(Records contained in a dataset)
>>>
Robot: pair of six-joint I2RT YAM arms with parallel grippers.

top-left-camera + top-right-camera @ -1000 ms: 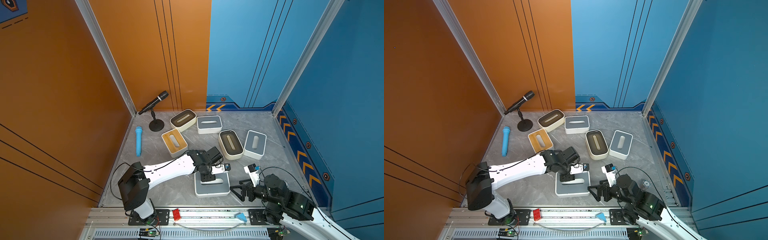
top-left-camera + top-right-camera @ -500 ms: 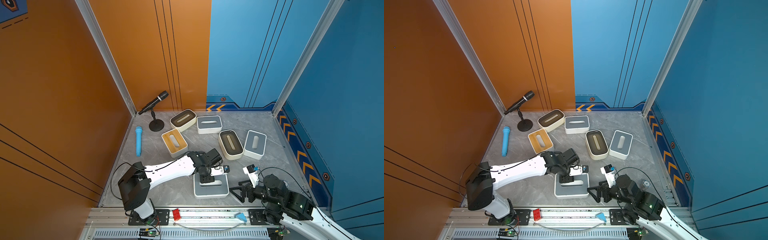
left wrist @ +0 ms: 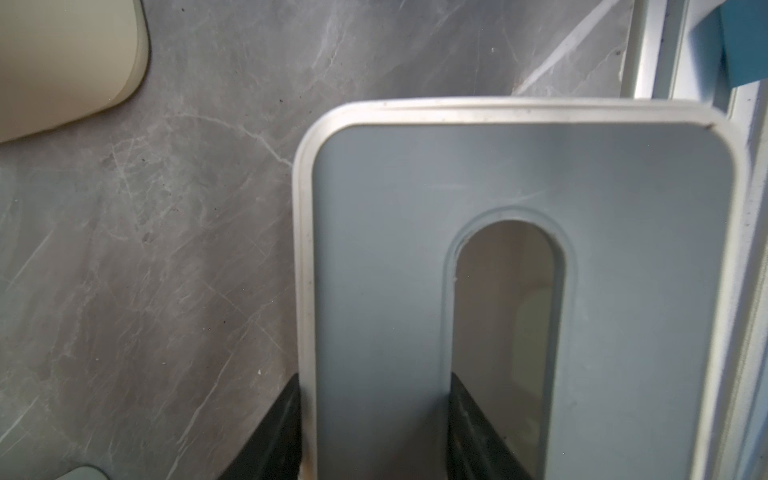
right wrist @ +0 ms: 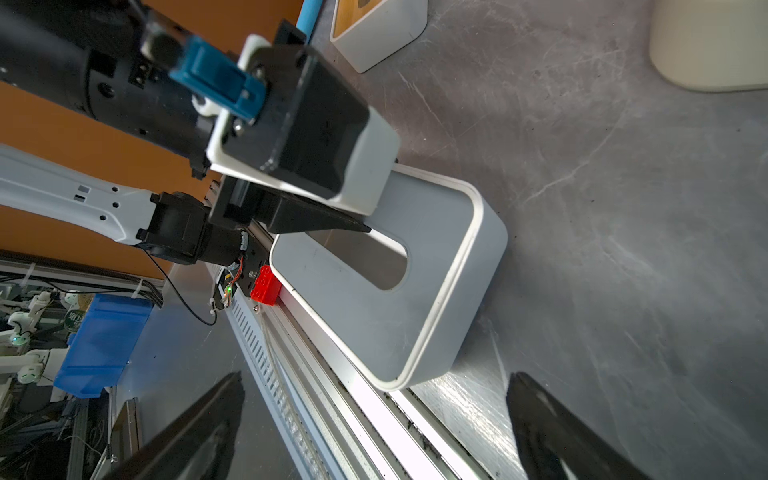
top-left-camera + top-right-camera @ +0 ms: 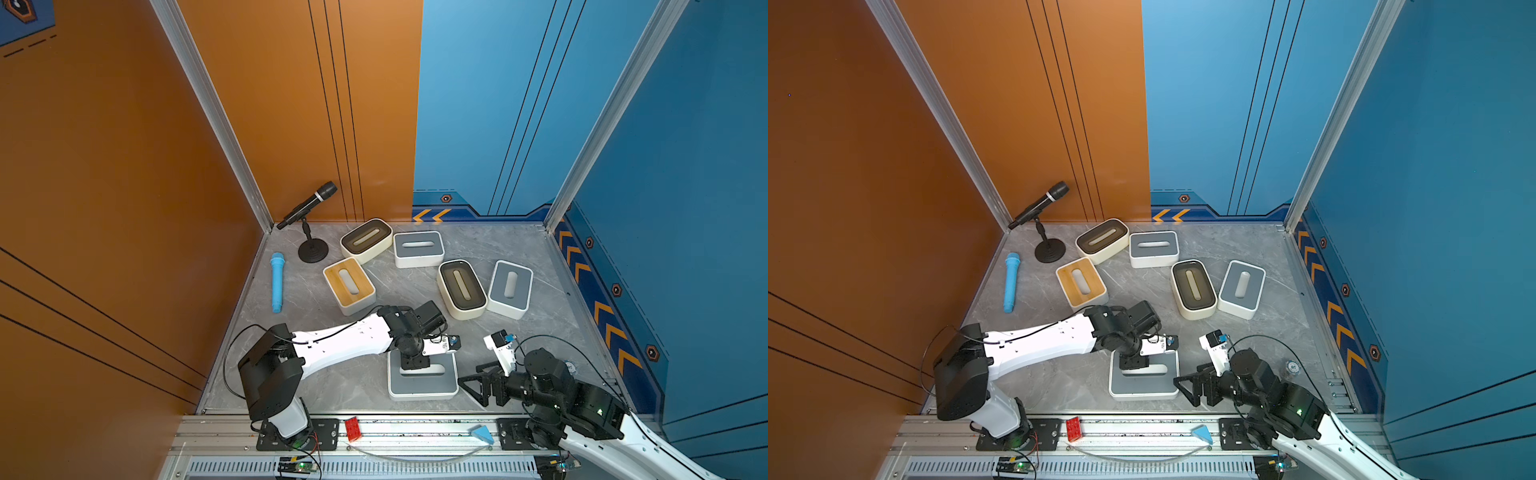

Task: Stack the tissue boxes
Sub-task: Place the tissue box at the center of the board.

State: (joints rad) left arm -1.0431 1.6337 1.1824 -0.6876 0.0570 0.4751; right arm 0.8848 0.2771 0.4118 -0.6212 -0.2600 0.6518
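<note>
Six tissue boxes lie on the grey marble floor. My left gripper (image 5: 413, 365) (image 3: 376, 432) is shut on the nearest grey-lidded box (image 5: 422, 384) (image 3: 519, 174) (image 4: 374, 307). One finger sits in its oval slot, the other outside its long wall. This box is close to the front rail. Farther back are a bamboo-lidded box (image 5: 349, 284), two dark brown ones (image 5: 365, 239) (image 5: 461, 289) and two grey ones (image 5: 417, 247) (image 5: 510, 289). My right gripper (image 5: 469, 386) (image 4: 374, 436) stands open just right of the held box, empty.
A black microphone on a stand (image 5: 309, 208) is in the back left corner, with a blue toy microphone (image 5: 276, 282) lying along the left wall. A red brick (image 5: 352, 428) and a blue wedge (image 5: 482, 434) rest on the front rail. Walls enclose three sides.
My left gripper has carried the grey-lidded box a little toward the front rail. The right arm has hardly moved.
</note>
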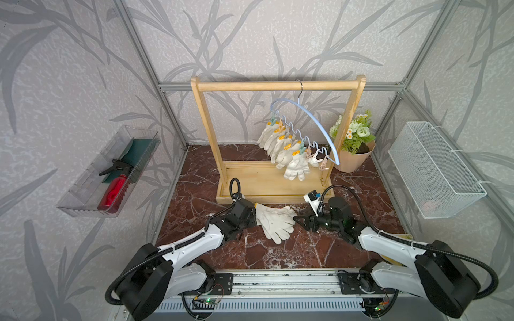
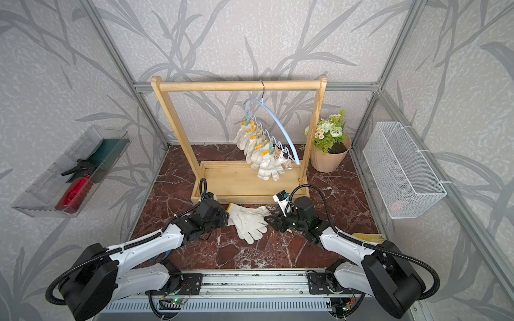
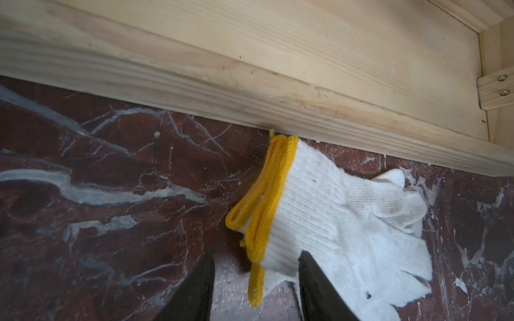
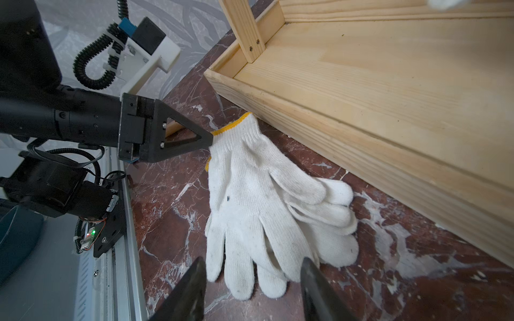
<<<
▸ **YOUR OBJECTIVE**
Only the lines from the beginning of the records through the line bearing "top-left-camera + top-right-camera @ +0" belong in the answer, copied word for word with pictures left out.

▸ **EXERCISE RESULT**
Robot: pair of six-joint I2RT YAM arms with parallel grippers.

top-left-camera + top-right-camera @ -1000 ms: 
top-left-camera + top-right-camera @ -500 ms: 
left wrist @ +0 ms: 
right wrist @ +0 ms: 
top-left-camera + top-right-camera @ +0 ms: 

No additional output is expected for this exercise.